Antiplatelet Options for Secondary Stroke Prevention

All antiplatelets are not created equal, especially when it comes to secondary stroke prevention.

This article was updated on November 16, 2017.

All antiplatelets are not created equal, especially when it comes to secondary stroke prevention.

There are 4 options for antiplatelet therapy: aspirin; clopidogrel; prasugrel; and ticagrelor. All are approved for use in acute coronary syndrome but have varying other therapeutic intricacies, especially for use after ischemic stroke or transient ischemic attack (TIA).

Aspirin

Aspirin has been the mainstay therapy for secondary prevention of stroke after noncardioembolic ischemic stroke or TIA in patients without any other compelling comorbidity. It is an irreversible platelet inhibitor with inhibition onset about 1 hour after administration of immediate-release tablets and duration of action of about 10 days, the lifetime of the platelet.

The American College of Chest Physicians recommends a loading dose of 160 mg to 325 mg, followed by 75 mg to 100 mg, once daily. The American Heart Association/American Stroke Association recommend an initial dose of 325 mg within 24 to 48 hours after a stroke but don’t reference a maintenance dose in their guidelines.

Clopidogrel (Plavix)

Clopidogrel is an irreversible P2Y12 inhibitor. Because it is a prodrug activated by CYP2C19, patients with reduced function of this enzyme would be at risk of decreased antiplatelet efficacy.

P2Y12 inhibition can be monitored through a platelet function test that should be interpreted carefully. A higher platelet function would correlate to lower platelet inhibition and P2Y12 activity.

Clopidogrel gained FDA approval for secondary stroke prevention in 2013 after the CHANCE trial showed superiority of combination clopidogrel/aspirin therapy over aspirin monotherapy for secondary prevention of ischemic or hemorrhagic stroke. The safety endpoint was severe hemorrhage, which was 0.3% in both groups. Notably, the trial did not address any potential genetic polymorphisms of the CYP2C19 allele in patients receiving clopidogrel and did not perform P2Y12 platelet function tests.1

Prasugrel (Effient)

Unlike clopidogrel and prasugrel, ticagrelor is orally active and does not have to undergo metabolism from prodrug to active form. It does, however, have drug CYP3A4 drug interactions to consider, including strong inducers and inhibitors that decrease or increase the effectiveness of the drug.

Prasugrel is contraindicated in patients with a history of stroke or TIA because of the increased risk of significant or fatal bleeding, which was established in the 2007 TRITON-TIMI-38 trial comparing dual antiplatelet therapy of prasugrel/aspirin with clopidogrel/asirin in more than 13,000 patients. The rate of major hemorrhage unrelated to coronary artery bypass grafting was higher in the prasugrel group than the clopidogrel group and included a significantly higher rate of life-threatening bleeding in the prasugrel group. Fatal major bleeding also occurred more often in the prasugrel group.2

Ticagrelor (Brilinta)

Ticagrelor is different from the other antiplatelet therapies in that it is a reversible P2Y12 inhibitor. Like clopidogrel and prasugrel, however, it is a prodrug and must be activated by CYP3A4 or CYP3A5, which poses problems for potential drug interactions. The reversibility of ticagrelor is convenient perioperatively, decreasing the amount of time that patients need to be without their antiplatelet.

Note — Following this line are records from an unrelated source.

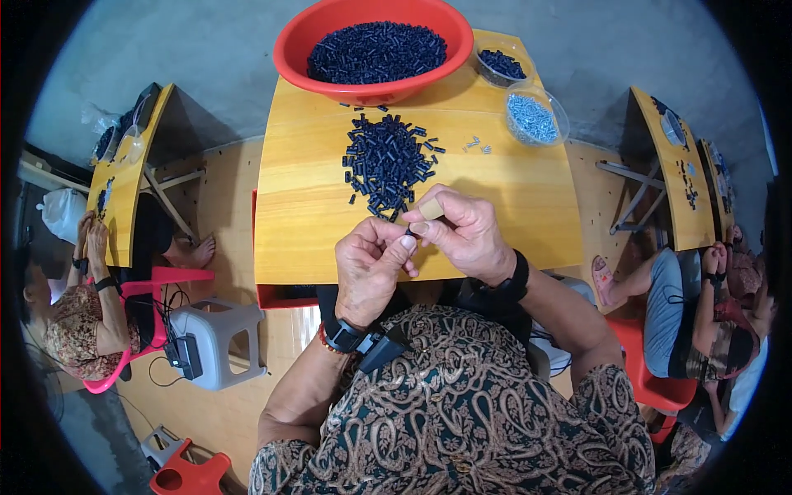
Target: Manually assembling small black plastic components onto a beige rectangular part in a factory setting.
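Observation:
My left hand point(367, 268) is pinched around a small black plastic piece point(410, 233) just above the table's near edge. My right hand point(468, 235) meets it there, thumb and forefinger pressed together at the same spot. Whatever lies between the right fingertips is hidden. A tan wrap point(431, 209) covers part of the right forefinger. Just beyond the hands, a loose pile of short black tubular pieces point(386, 161) spreads over the yellow wooden table point(305, 223). Right of this pile lie a few small silvery pieces point(476, 145).
A red basin point(290, 51) full of black pieces stands at the table's far side. Two clear tubs sit far right, one with black pieces point(502, 64), one with silvery pieces point(532, 118). Other people work at side tables; a grey stool point(216, 342) stands left.

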Motion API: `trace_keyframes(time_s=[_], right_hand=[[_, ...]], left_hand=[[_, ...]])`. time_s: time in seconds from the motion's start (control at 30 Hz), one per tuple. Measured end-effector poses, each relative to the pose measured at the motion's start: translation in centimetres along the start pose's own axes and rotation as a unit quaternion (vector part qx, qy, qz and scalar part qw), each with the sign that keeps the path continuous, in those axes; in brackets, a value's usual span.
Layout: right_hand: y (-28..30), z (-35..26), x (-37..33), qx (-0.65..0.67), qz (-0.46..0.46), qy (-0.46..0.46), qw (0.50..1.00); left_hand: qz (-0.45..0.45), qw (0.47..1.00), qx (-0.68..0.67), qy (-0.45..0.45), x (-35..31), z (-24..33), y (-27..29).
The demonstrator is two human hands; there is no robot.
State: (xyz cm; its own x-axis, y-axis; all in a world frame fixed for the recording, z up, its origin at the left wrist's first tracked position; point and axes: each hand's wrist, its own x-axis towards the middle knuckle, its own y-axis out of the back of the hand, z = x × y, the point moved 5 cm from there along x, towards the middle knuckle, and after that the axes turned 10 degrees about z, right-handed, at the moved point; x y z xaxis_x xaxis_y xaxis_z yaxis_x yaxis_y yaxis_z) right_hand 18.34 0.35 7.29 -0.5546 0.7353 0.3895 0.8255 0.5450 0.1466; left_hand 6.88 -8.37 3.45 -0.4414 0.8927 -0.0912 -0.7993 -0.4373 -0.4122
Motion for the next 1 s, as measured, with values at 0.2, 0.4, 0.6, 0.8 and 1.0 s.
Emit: trace_keyframes(time_s=[0.2,0.4,0.6,0.8,1.0], right_hand=[[0.2,-2.2,0.4,-0.047,-0.034,0.042,0.997],[0.5,-2.5,-0.4,-0.029,0.003,0.054,0.998],[1.3,-3.0,0.8,0.016,-0.051,-0.027,0.998],[1.1,-3.9,-0.1,-0.030,0.006,0.055,0.998],[1.8,-4.9,0.2,-0.069,-0.043,0.111,0.991]], left_hand=[[-0.043,0.999,0.012,0.018,0.1,0.5,0.1],[-0.046,0.999,-0.012,0.019,-0.3,0.9,-0.4],[-0.070,0.997,-0.020,0.030,-0.1,1.6,-1.1],[-0.059,0.997,-0.027,0.034,-0.2,1.4,-1.2],[-0.081,0.996,0.021,0.006,0.0,2.5,-1.7]])
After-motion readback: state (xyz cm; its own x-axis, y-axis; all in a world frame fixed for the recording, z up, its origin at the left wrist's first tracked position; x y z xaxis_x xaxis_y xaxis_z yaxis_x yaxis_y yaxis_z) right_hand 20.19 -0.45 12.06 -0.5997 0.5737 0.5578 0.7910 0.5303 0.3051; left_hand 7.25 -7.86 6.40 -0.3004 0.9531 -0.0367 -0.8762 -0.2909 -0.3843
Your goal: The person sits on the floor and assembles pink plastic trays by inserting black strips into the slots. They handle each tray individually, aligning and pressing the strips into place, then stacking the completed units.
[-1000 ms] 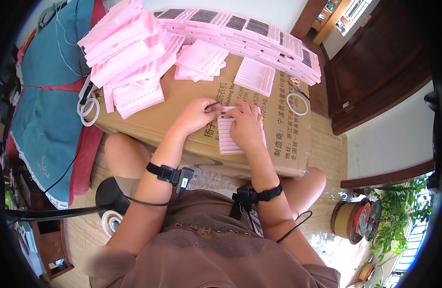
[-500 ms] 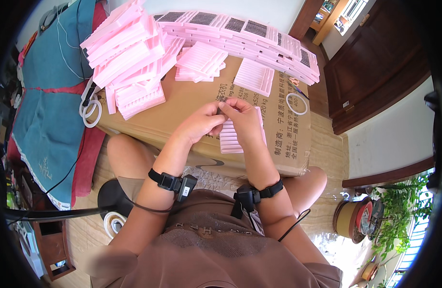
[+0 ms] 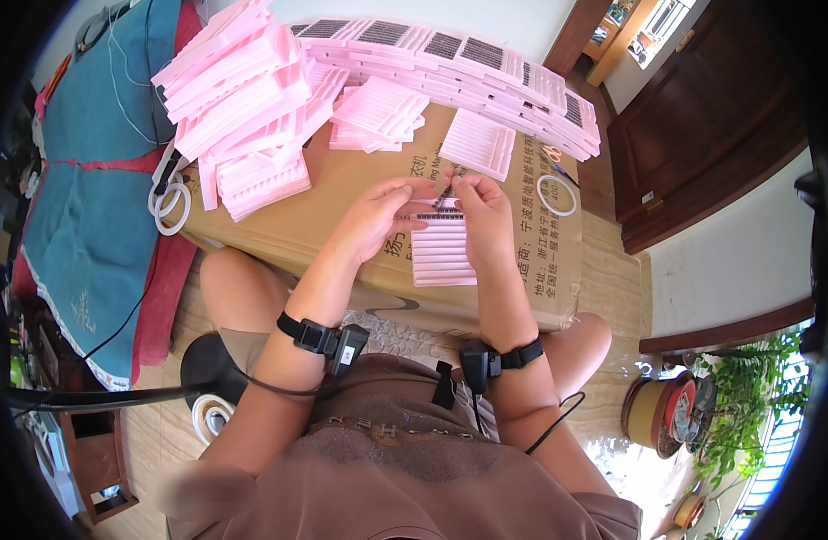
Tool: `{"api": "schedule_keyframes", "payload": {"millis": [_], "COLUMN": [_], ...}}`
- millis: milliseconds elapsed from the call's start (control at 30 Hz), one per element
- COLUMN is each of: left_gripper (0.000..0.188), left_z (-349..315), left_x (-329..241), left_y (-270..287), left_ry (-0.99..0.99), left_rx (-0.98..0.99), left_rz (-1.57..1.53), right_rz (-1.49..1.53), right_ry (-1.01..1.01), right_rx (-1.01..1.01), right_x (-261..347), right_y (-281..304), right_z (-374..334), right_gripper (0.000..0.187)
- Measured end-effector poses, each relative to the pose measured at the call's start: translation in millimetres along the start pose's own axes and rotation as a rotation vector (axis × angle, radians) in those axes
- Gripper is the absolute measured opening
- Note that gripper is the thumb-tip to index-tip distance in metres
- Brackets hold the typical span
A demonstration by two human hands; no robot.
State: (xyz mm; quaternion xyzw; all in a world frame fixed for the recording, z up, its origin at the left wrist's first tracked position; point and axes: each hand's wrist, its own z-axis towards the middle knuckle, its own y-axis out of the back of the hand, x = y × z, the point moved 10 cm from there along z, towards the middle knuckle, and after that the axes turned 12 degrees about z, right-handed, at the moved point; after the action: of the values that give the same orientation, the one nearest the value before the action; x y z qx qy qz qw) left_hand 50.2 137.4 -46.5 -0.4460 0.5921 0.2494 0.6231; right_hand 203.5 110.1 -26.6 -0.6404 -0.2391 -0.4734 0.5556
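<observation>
In my right hand (image 3: 484, 211), a thin dark strip with a beaded or toothed look (image 3: 444, 197) is pinched between thumb and fingers; its exact kind I cannot make out. The strip slants down toward my left hand (image 3: 384, 213), whose fingers are stretched and apart beside it. Whether they touch it is unclear. Beneath both hands lies a pink grooved tray (image 3: 443, 258) on a cardboard box (image 3: 342, 193). A dark row (image 3: 443, 216) lies across the tray's upper part, while its nearer grooves show bare pink. My right hand hides some of the tray's right side.
A leaning pile of pink trays (image 3: 243, 99) stands at the left. Long stacks of trays with dark rows (image 3: 450, 67) line the far edge. Nearer lie loose trays (image 3: 378, 112), a single tray (image 3: 478, 144), scissors (image 3: 552, 155) and a white ring (image 3: 556, 195).
My hands have drawn apart, the right one moving right with the dark strip, which now shows between them. My left fingers have spread. More of the tray is uncovered, including its dark row.
</observation>
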Motion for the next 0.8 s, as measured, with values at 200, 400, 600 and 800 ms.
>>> {"api": "schedule_keyframes", "payload": {"millis": [200,400,600,800], "left_gripper": [0.033,0.036,0.035,0.023], "left_z": [0,-1,2,3], "left_x": [16,16,16,6], "left_y": [-8,4,18,49], "left_ry": [0.163,0.130,0.046,-0.032], "left_rx": [-0.005,-0.181,-0.189,-0.218], "left_rz": [0.143,0.075,0.073,0.704], "right_rz": [-0.360,-0.228,0.009,-0.513], "right_ry": [-0.071,-0.035,0.003,0.012], "right_rx": [0.066,0.056,-0.083,0.095], "right_x": [-15,-13,-12,11], "right_y": [-11,-13,8,16], "right_z": [-6,-9,3,5], "right_gripper": [0.016,0.016,0.013,0.011]}}
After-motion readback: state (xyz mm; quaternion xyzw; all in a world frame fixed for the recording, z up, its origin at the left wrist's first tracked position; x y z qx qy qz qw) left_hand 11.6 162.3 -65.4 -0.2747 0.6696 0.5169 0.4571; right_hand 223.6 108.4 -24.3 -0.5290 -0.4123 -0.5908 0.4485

The 2016 SOCRATES trial compared the use of ticagrelor/aspirin with aspirin monotherapy in more than 13,000 patients for secondary stroke prevention after an acute ischemic stroke or TIA. In it, ticagrelor was shown to be nonsuperior to aspirin for the prevention of stroke (ischemic or hemorrhagic), myocardial infarction, or death at 90 days of treatment. These primary events occurred less often in the ticagrelor group, but this result was insignificant. Meanwhile, the safety endpoint of major bleeding was similar in both groups.3

Secondary stroke prevention is an extremely important topic, as about 1 in 4 patients who have a stroke or TIA will experienced a second event within their lifetime, and the risk is even higher in the first 90 days. Although the best secondary prevention method is still unclear, it is important to know the differences among the available products.

References

1. Wang Y, Want Y, Zhao X, et al. Clopidogrel with aspirin in acute minor stroke or transient ischemic attack. N Engl J Med. 2013;369:11-19.

2. Wiviott SD, Braunwald E, McCabe CH, et al. Prasugrel versus clopidogrel in patients with acute coronary syndromes. N Engl J Med. 2007;357:2001-2015.

3. Johnston SC, Amarenco P, Albers GW, et al. Ticagrelor versus aspirin in acute stroke or transient ischemic attack. N Engl J Med. 2016;375:35-43.